They changed the name of the company to LEC Refrigeration at the end of 1954 and this expanded quickly, becoming a public company in 1964, generating millions every year. They were making so much money that they bought 50 acres of land and built their own landing strip, known as Lec Airfield. Charles son David was born at the end of the war. He attended a couple of boarding schools, being expelled from one before becoming the Lec company pilot for a few months before falling out with his father and going to work as a member of a demolition gang, working on tall buildings. He then decided that he join the army and signed up at a recruiting office. He spent two years at the Royal Military Academy at Sandhurst before being commissioned in December 1966, and joining the 1st Battalion of the Parachute Regiment early in 1967 as a 2nd Lieutenant. He survived a close call during training when his parachute became entangled with that of his instructor and he rode his way to the ground on the top of the other instructor’s parachute.
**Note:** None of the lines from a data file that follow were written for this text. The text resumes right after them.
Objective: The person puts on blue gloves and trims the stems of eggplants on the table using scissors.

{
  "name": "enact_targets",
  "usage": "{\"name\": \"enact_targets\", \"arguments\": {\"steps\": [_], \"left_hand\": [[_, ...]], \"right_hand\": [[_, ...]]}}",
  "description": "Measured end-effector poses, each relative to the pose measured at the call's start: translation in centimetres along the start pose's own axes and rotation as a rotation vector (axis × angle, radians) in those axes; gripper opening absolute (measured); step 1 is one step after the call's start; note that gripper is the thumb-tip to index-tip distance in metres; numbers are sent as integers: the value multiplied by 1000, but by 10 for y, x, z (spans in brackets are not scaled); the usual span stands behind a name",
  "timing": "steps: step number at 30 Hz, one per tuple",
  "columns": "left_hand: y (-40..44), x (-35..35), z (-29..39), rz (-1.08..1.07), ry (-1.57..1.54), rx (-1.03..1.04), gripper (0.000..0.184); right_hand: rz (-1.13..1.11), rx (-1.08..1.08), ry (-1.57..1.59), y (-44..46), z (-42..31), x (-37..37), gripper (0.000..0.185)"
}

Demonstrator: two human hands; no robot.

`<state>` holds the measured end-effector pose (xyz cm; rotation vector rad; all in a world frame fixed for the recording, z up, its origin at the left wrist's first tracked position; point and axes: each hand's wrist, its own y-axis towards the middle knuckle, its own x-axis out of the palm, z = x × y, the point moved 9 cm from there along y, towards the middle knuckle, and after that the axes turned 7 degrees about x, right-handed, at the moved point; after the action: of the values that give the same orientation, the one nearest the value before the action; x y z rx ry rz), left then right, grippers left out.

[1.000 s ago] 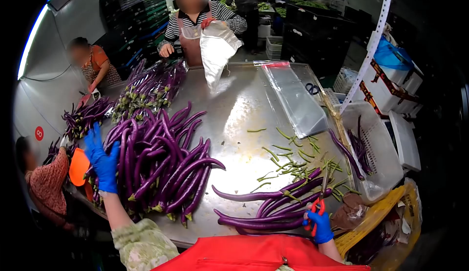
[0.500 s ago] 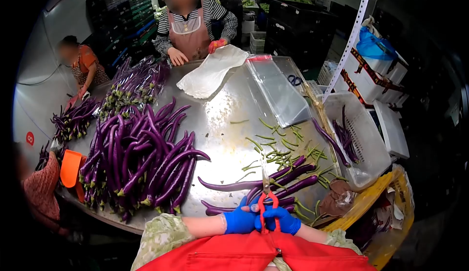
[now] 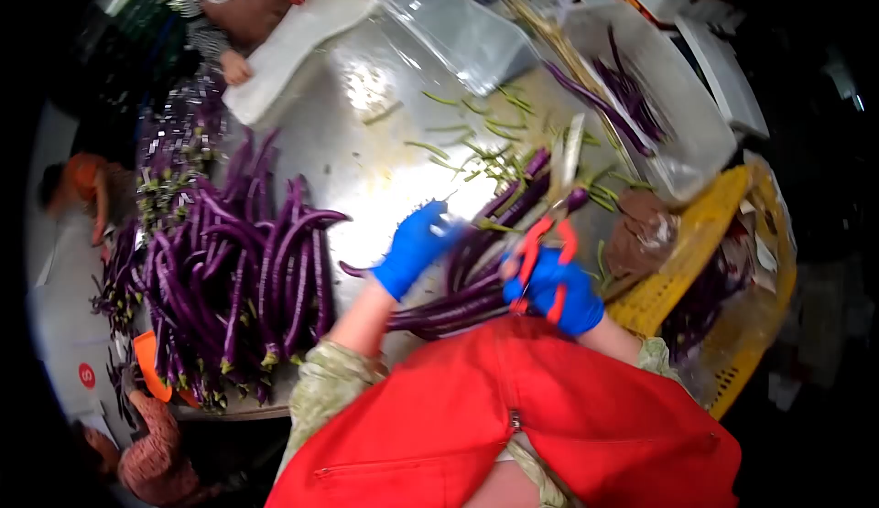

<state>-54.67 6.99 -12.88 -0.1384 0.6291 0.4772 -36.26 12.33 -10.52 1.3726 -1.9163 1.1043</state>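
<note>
My right hand [image 3: 563,290], in a blue glove, is closed round the red handles of a pair of scissors [image 3: 529,256]. Their blades point away from me, over the stem ends of some long purple eggplants [image 3: 458,309] lying close to my apron. To the left of these, my left hand [image 3: 414,250], also gloved in blue, hovers over the metal table [image 3: 366,165]. Motion smears its fingers, so I cannot tell whether they hold anything. Cut green stem pieces [image 3: 490,156] are scattered beyond the eggplants.
A large eggplant heap [image 3: 247,261] covers the left side, near an orange scoop-like piece [image 3: 149,362]. Clear plastic bags [image 3: 458,32] lie at the back. On the right stand a white crate [image 3: 682,156] and a yellow basket [image 3: 723,279]. Co-workers stand across the table and leftward.
My hands have parted: the left moved left and forward, while the right moved right with the scissors. My view has tilted further down.
</note>
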Motion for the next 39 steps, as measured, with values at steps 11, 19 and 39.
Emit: {"name": "enact_targets", "arguments": {"steps": [11,19,39], "left_hand": [[80,50,35,-401,2,20,27],[36,91,46,-346,429,373,77],[130,68,-53,163,198,277,39]], "right_hand": [[513,-294,197,-53,-27,-112,25],[-217,62,510,-42,20,-178,21],[436,-37,58,-19,5,-158,22]]}}
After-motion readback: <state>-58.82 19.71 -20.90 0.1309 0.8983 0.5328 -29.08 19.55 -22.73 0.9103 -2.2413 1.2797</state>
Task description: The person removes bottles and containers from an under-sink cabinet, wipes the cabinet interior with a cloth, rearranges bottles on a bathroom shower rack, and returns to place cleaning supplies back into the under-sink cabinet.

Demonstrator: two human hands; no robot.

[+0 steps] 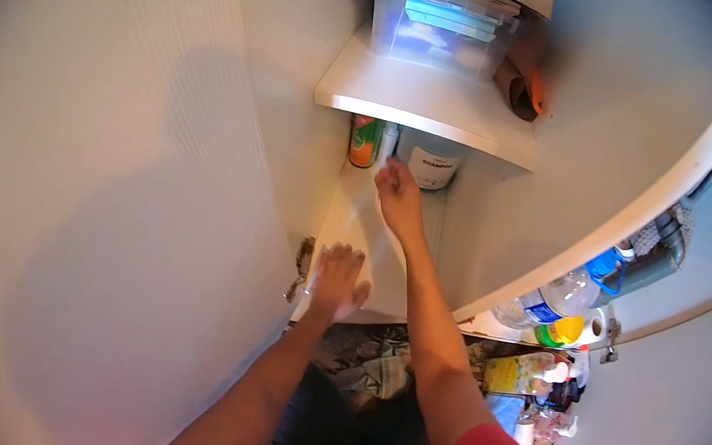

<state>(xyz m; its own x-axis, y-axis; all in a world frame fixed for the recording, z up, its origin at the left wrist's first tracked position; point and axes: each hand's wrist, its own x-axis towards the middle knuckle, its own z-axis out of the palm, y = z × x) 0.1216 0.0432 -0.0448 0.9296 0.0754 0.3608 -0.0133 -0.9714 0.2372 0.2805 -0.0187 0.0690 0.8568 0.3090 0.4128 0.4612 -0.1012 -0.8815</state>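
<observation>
My left hand (339,280) lies flat on the lower cabinet shelf (355,211), near its front edge, fingers spread and holding nothing. Deeper inside, my right hand (399,194) reaches toward the back of that shelf with curled fingers. Its fingertips are beside a slim white bottle (388,144); whether they touch it or hold anything small is unclear. Left of the slim bottle stands a green and orange can (364,142). A large container labelled "SHAMPOO" (432,168) stands on the right, just behind my right hand.
An upper shelf (422,101) overhangs the bottles, bearing a clear plastic box (441,36) and a brown roll (516,91). An open door (101,182) flanks the left. At right are a clear water bottle (560,297), a yellow bottle (518,373) and pipes.
</observation>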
Later that year he was sent to Aden where he spent several months in action against rebel forces. While still in he army he was introduced to racing by a neighbour Derek Bell and bought a powerful AC Cobra  sports car, which he would soon write-off at Brands Hatch. He then bought a Chevron sportscar and decided that racing was more exciting than soldiering and resigned his commissioned at the end of 1969 and set up his own Formula 3 team with a Brabham BT28. The team was funded by the family and called Lec Refrigeration Racing. He won his first F3 victory after just a few weeks, beating James Hunt by a tenth of a second in the Grand Prix des Frontieres at Chimay in Belgium. He would not win again until he returned to Chimay a year later.

 

In mid 1971 he switched to an Ensign and his results improved and he won two races in Britain at the end of the year. For 1972 he concentrated on Formula 2 with a March 722 and finished third at Pau, but he returned to Chimay to win his third consecutive Grand Prix des Frontieres.

 

He switched to Formula Atlantic in 1973 but made his F1 debut that year at Monaco in a March 731. Later that his efforts to save Roger Williamson from a burning car at the Dutch GP led to the award of a George Medal for bravery. He left Formula 1 and spent 1974 racing in Formula 5000 and became increasingly successful and won the British title in 1976.

 

That winter he commissioned designer Mike Pilbeam to build a Lec F1 car nd in 1977 qualified for several Formula 1 races. In practice at Silverstone he suffered a stuck throttle and crashed with incredible violence.  His life was saved by rescue crews at the scene of the crash but it took many months for him to recover from multiple fractures to his legs, pelvis and ribs. He did eventually have a second Lec F1 car built and did one or two events and then raced a Shadow in the 1979 British F1 series but then he quit racing. He underwent a series of painful operations to try to repair his damaged legs and then settled down to run the family business - and to do aerobatics in his spare time. In the years that followed he survived two crash landings, but in the summer of 1985 his Pitts Special stunt plane went down in the sea, off the coast. It was an accident that even David Purley could not survive.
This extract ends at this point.